En aquel momento mismo, como si la partida de su libertador hubiera hecho cesar el desmayo que la sobrecogía, abrió Andrea los ojos, pero continuó por algunos instantes muda, inmóvil, aturdida y sin fuerzas.
—¡Dios mío! ¡Dios mío! —murmuró Felipe—; ¿es posible que el cielo no nos la devuelva sino para que la lloremos? ¿Se habrá vuelto loca?
Manifestó Andrea comprender estas palabras con un movimiento de cabeza: no obstante, continuó silenciosa, como si la dominase el imperio de un éxtasis extraño.
Entonces estaba en pie, y con un brazo extendido en la dirección de la calle por donde se había alejado Balsamo.
—Vamos, vamos —dijo el barón—, ya es tiempo de que esto termine. Felipe, sostén a tu hermana y entremos.
El joven ofreció a Andrea el brazo que le quedaba útil; esta se apoyó en Nicolasa, y como si durmiese, se dirigió a su pabellón.
Allí fue donde recobró el uso de la palabra, murmurando:
—¡Felipe! ¡Padre mío!
—¡Ah!, ¡ya nos reconoce! —exclamó el primero loco de alegría.
—Sí, sí, os reconozco muy bien: ¡pero Dios mío!, ¿qué ha ocurrido esta noche?
Pronunciando estas palabras, cerró de nuevo los ojos, no a causa de un segundo desmayo, sino a impulsos de un sueño apacible y tranquilo.
Nicolasa quedóse con ella en el pabellón, la desnudó, y la acostó en su lecho.

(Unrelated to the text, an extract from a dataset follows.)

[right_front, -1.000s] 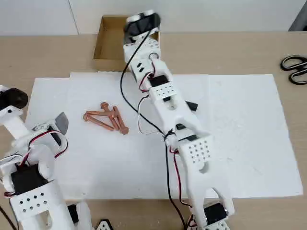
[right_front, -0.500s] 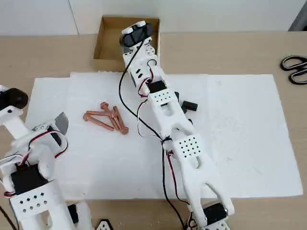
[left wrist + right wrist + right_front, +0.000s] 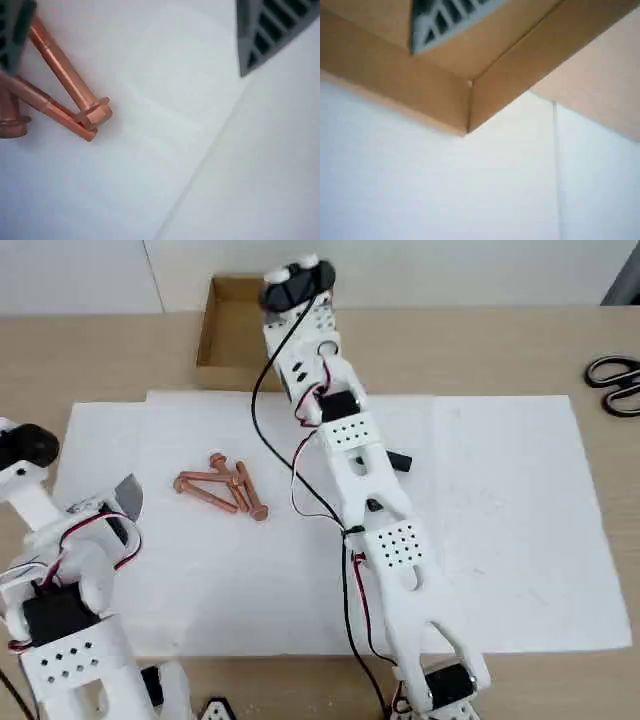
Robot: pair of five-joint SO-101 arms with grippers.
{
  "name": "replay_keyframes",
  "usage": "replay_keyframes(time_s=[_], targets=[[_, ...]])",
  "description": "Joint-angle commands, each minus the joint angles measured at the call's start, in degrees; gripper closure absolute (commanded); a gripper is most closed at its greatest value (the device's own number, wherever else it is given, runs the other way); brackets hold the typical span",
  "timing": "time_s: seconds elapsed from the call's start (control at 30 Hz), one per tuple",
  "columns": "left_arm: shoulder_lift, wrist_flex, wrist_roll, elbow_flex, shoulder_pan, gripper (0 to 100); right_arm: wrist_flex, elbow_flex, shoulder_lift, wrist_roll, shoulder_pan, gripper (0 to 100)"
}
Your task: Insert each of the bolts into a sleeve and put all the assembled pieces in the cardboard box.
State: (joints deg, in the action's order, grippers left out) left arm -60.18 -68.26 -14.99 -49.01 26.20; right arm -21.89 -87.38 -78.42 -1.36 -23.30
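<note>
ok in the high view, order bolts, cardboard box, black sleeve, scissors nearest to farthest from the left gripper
From the left gripper:
1. bolts, close by on the white sheet
2. cardboard box, at the far side
3. black sleeve, past the right arm
4. scissors, far right edge

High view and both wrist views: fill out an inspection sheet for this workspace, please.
Surface: white foam sheet on a wooden table.
Job's things: copper bolts loose in a pile on the sheet; black sleeve beside the right arm; cardboard box beyond the sheet.
Clutter: scissors at the table's edge.
Pincers: left pincer open, beside the bolts; right pincer over the box, state unclear.
Cables: black and red wires along the right arm.
Surroundings: white wall.
</note>
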Motion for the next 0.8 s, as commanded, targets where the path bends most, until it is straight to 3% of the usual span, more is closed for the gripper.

Cuando Felipe entró en su cuarto, halló un médico que el previsor de La-Brie había ido a buscar desde el momento en que desapareció toda especie de inquietud acerca de Andrea.
El doctor examinó el brazo de Felipe, que no estaba precisamente roto, sino desconcertado, de manera que una presión hábilmente dirigida, aunque muy dolorosa, hizo que el eje entrase en la articulación de que había salido.
Concluida esta operación, Felipe, que no se hallaba todavía bastante tranquilo con respecto a su hermana, condujo al facultativo hasta el pabellón en que aquella descansaba.
El médico tomó el pulso a la joven, y después de observar la respiración, sonrióse diciendo:
—El sueño de vuestra hermana es tan tranquilo y tan puro como él de un niño. Dejad que duerma, caballero, pues es el único remedio que necesita.
En cuanto al barón, bastante satisfecho con la vuelta de sus hijos, hacía mucho rato que dormía tranquilamente.